I only sell around 1,000 strings a year--based on that small sampling, I'd say there's not any material that has the market cornered.  Dacron is still popular because a lot of old bows are still in circulation, and there's still a lot of folks that don't trust anything else.

Dynaflight '97 is still popular, and has been since it's inception.  8125 has a following, and 8190 is getting more and more popular (it's only been on the market a year).

450+ is my least requested material--and my least favorite, behind dacron.  It's still a great material, but fuzzes up quicker, is more aggravting to work with, and doesn't hold it's color nearly as well.

 
Quote
Also what is the flemish twist?
The way the string is constructed.  Individual strands in 2 or 3 bundles, the loops are formed by twisting and working the ends back into the body of the string.

 
Quote
(This was actually from a dry-fire resulting from a damaged arrow nock that shattered on release).

If you shoot a second-hand bow you just never know if it spent a long time in a hot car or had been dry-fired repeatedly or other abuse (twisted limbs corrected with heat, etc.).
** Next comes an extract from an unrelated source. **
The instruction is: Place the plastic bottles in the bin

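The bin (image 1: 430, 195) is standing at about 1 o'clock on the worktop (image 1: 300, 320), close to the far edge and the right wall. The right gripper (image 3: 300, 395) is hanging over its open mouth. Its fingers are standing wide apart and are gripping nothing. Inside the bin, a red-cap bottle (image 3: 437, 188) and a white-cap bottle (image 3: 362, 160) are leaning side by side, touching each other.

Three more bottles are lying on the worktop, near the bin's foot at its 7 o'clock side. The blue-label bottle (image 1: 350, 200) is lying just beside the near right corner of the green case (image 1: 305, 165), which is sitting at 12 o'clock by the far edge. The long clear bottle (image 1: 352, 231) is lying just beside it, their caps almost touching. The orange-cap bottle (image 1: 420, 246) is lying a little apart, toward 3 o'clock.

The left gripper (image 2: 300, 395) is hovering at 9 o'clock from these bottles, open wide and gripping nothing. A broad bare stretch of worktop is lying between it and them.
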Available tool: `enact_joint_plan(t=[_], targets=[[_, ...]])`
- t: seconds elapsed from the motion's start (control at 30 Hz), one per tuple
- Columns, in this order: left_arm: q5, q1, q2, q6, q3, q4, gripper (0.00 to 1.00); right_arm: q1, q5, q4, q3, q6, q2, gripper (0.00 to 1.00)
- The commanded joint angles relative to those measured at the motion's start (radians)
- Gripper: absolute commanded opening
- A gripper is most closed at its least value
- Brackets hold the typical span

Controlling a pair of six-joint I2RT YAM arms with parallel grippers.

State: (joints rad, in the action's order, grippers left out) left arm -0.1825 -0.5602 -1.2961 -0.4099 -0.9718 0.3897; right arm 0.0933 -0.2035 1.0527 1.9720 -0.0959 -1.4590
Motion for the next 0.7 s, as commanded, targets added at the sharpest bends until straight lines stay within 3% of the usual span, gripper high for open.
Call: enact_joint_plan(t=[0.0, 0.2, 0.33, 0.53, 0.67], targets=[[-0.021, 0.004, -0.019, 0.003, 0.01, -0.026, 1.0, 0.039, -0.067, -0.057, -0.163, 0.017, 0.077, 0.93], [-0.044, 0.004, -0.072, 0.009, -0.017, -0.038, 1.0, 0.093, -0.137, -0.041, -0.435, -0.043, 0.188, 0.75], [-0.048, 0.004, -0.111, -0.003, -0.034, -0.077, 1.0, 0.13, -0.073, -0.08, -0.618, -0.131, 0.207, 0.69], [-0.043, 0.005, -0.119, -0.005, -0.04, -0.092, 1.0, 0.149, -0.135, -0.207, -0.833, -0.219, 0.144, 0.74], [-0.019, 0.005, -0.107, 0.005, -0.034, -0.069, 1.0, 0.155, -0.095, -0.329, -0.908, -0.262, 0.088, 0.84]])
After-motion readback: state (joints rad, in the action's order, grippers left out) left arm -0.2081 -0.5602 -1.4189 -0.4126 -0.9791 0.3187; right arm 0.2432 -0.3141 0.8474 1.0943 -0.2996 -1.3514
A non-stretch string may be the last straw.  
Just my opinion, so take it for what it's worth.  I've never seen a bow ruined by a string--at least one that was made properly.  Many years ago I did see one that had a tip sawed off by a tiny FF string with non-padded loops.  The bow was old, not FF compatable, and didn't have the string grooves cut at the correct angle.

In my opinion, you might get a few more shots from a damaged bow with a dacron string, but if it's going to go it's going to go.  I've seen more bows blow up while being shot with a dacron string than with "FF".  I don't think it was the string's fault at all.  The point being, when a bow delams the first thing everyone asks is "what kind of string did it have on it?".  If you say "Fast Flight", automatically that's determined to be the culprit.  If you say "dacron", they start looking for something else to blame.

 
Quote
I wonder if the vectran content in UC that supposed to reduce creep also gave it some stretch.
Nope.  Vectran has practically no stretch, no creep.  When it goes, it goes all at once--that's why there are no 100% Vectran string materials.